For each new iteration and new feature we implemented subsequently meant we had to test that it was performing correctly, this is known as a test-driven development approach. TDD and the agile development process we had in place worked well together in carrying out continuous iterations.
Agile software development advocates frequent short development cycles. In this first cycle we generated unit tests and our aim was to evaluate the accuracy of our fine-tuned TaPas model, the testing approach was not to pass every test. Instead, we would calculate the ratio between successful and failed tests, then constantly fine-tune the TaPas model to bring the success rate up through further iterations. It showed us where our model was working well and where we could improve and focus on.
Our second major implementation saw the completion of the bot pipeline and user interface. Following this completion we generated a file to validate and test dialogues end-to-end by running through test stories. This helps us evaluate that the bot behaves as expected. Testing TaPas on test stories is the best way to have confidence in how the assistant will act in certain situations.

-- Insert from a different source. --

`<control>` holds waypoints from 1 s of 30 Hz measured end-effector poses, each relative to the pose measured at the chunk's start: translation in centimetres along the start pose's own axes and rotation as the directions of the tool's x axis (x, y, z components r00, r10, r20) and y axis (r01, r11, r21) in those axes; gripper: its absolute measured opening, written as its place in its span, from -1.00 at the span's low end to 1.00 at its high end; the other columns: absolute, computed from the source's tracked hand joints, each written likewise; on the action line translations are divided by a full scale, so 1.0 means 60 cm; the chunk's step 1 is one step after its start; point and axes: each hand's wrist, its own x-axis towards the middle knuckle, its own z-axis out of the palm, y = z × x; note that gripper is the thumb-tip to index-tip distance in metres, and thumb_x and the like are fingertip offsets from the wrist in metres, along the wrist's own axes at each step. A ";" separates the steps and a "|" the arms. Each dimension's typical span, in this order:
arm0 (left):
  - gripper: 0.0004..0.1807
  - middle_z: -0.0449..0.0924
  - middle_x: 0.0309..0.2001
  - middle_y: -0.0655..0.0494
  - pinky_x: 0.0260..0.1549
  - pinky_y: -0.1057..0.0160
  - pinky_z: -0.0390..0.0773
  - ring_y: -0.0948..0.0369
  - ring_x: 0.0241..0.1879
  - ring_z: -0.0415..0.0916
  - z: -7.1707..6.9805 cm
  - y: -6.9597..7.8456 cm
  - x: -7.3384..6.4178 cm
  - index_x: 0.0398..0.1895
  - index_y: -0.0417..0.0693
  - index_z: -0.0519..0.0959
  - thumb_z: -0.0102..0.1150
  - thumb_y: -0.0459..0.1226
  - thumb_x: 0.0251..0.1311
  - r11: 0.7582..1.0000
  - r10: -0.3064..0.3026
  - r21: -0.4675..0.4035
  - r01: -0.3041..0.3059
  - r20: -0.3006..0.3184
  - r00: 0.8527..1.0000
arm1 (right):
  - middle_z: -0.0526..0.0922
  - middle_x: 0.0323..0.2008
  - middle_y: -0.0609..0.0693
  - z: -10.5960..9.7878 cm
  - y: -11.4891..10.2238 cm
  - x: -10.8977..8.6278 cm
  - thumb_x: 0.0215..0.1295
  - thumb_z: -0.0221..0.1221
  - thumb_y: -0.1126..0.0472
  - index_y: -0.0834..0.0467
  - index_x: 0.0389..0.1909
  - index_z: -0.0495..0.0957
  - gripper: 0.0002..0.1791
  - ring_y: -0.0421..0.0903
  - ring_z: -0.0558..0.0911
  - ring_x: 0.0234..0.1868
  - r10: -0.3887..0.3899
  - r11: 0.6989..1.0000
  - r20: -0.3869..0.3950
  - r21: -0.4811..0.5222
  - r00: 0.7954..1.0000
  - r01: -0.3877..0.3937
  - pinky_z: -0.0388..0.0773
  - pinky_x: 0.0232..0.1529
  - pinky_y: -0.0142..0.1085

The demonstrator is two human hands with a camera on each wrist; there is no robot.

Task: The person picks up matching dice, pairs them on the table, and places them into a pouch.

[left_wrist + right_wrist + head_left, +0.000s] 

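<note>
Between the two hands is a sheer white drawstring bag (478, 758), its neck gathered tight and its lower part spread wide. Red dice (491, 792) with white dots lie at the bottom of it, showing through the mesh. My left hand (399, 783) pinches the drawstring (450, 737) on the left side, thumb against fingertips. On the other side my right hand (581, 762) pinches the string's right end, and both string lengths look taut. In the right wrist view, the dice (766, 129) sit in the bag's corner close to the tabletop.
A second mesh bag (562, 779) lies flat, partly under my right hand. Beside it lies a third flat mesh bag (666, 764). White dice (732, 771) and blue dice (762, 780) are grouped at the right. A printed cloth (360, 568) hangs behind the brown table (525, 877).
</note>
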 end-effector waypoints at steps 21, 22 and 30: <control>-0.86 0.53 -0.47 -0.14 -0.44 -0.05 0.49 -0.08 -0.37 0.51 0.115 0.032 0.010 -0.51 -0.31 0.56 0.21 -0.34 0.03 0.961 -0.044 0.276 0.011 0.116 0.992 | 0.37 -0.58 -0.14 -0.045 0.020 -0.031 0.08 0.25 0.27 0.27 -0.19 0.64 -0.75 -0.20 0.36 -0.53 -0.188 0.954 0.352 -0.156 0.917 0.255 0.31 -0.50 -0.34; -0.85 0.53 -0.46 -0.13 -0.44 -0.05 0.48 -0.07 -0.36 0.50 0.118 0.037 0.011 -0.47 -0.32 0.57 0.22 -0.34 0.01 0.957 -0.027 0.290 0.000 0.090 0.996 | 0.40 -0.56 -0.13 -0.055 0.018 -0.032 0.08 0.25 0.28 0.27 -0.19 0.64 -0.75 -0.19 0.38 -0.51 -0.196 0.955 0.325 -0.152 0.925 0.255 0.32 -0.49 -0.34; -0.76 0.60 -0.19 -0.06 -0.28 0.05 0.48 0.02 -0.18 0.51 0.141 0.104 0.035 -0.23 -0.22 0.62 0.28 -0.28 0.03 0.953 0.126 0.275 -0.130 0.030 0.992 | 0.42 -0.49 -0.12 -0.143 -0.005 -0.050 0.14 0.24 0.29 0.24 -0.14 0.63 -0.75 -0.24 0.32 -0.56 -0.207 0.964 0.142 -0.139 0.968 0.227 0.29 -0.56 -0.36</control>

Even though we used open source packages, we are also required to create some self-defined modules to link the functionalities and extend some features.
To process the logits or coordinates returned from TaPas model prediction, auxiliary functions are required. They are written as per needs with some references to tutorials or guide sources [1]. Tests are required to ensure that they work as expected and will not break the system or return false answers.
Where applicable and allowed, post processing and validation functions are tested to check if they return the expected processed answers. The functions that involve requesting an endpoint could not be tested as a running server is required. However, we extracted validation functions to be their own, and therefore could be tested where relevant. As for endpoint related functions, they have their own tests in the Django database. Thus, the working of the functionalities are ensured.
Tests for both self-defined modules are ensured to pass to avoid any possible errors or bugs.
Reference: [1] Hugging Face TAPAS - Usage: Inference [Online] Available at: https://huggingface.co/docs/transformers/model_doc/tapas#usage-inference [Accessed: 3 March 2022]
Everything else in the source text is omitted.